Kaisa Hietala
Director at XOM
Board
About Kaisa Hietala
Independent director of Exxon Mobil Corporation since 2021; age 54. She brings a breadth of energy-industry operating experience, having led transformation at Neste into renewable products, and has an academic background in geophysics, giving the Board scientific and low‑carbon technology expertise . She serves on ExxonMobil’s Audit and Finance Committees, reinforcing oversight of financial reporting, controls, capital allocation, and risk .
Past Roles
| Organization | Role | Tenure | Committees/Impact |
|---|---|---|---|
| Neste Corporation | Executive Vice President, Renewable Products; Executive Committee member | 2014–2019; 20-year career at Neste across E&P, crude trading, strategy | Led strategic review that created Renewable Products segment; transformation into a leading renewable diesel producer |
External Roles
| Organization | Role | Tenure | Committees/Impact |
|---|---|---|---|
| Rio Tinto Group | Non-executive director | Mar 2023–present | Member: Audit, Nominations, Sustainability Committees |
| SmurfitWestrock Plc | Senior Independent Director | Jul 2024–present | Chair: Sustainability Committee; Member: Nomination Committee |
| Smurfit Kappa Group Plc | Non-executive director; Senior Independent Director (2022–2024) | Oct 2020–Jul 2024 | Chair: Sustainability Committee; Member: Nomination Committee |
| Kemira Oyj | Non-executive director | Mar 2016–Mar 2021 | Board member |
| Greencode Ventures Oy | Chair | 2023–present | Private board leadership |
| Tracegrow Oy | Chair | 2019–2024 | Private board leadership |
| Academic/Sustainability affiliations | Partner/Founder/Advisory roles | Various | New Sustainability Oy (partner); Oulu University Supervisory Board (member); Susformation Oy (Founder); Aalto University Sustainability Hub Advisory Board (former member) |
Board Governance
- Committee memberships: Audit Committee and Finance Committee; not a committee chair at ExxonMobil .
- Independence: Board determined all non‑employee directors, including Hietala, are independent under NYSE and ExxonMobil standards; all Audit, Compensation, Nominating & Governance, and Environment, Safety & Public Policy committee members are independent .
- Attendance: Board met 10 times in 2024; incumbent directors on average attended ~99% of Board and committee meetings, and no director attended fewer than 75%; all directors attended the 2024 annual meeting .
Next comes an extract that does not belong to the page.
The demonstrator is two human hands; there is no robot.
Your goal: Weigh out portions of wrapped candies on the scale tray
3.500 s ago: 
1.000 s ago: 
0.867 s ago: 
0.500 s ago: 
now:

- Engagement: Non‑employee directors held seven independent sessions in 2024, chaired by the Lead Director .
Fixed Compensation
| Component | 2024 Amount | Notes |
|---|---|---|
| Annual cash retainer | $110,000 | Standard non‑employee director retainer |
| Committee chair fee | $0 | Chairs receive $20,000; Hietala is not a chair |
| Lead Director premium | $0 | Lead Director receives $50,000; not applicable |
| Other compensation (insurance) | $116 | Cost of travel accident insurance |
| Total cash & other | $110,116 | Sum of retainer and insurance |
Performance Compensation
| Equity Element | Grant Date | Shares Granted | Grant-Date Fair Value | Vesting / Forfeiture | Notes |
|---|---|---|---|---|---|
| Annual restricted stock award | Jan 2024 | 2,500 | $255,100 (2,500 × $102.04) | Unvested until retirement (age 75 guideline); subject to forfeiture if director leaves Board early; cannot be sold or pledged while on Board | Directors receive cash dividends on restricted shares; program aligns 1‑for‑1 with share price |
| Options / PSUs | N/A | 0 | 0 | N/A | No option awards; program is time‑based restricted stock for directors |
ExxonMobil’s director compensation structure consists of cash retainer plus time‑based restricted stock; no meeting fees or change‑in‑control benefits for directors .
Other Directorships & Interlocks
- Current public company boards: Rio Tinto Group; SmurfitWestrock Plc .
- Prior public company boards (last five years): Smurfit Kappa Group Plc; Kemira Oyj .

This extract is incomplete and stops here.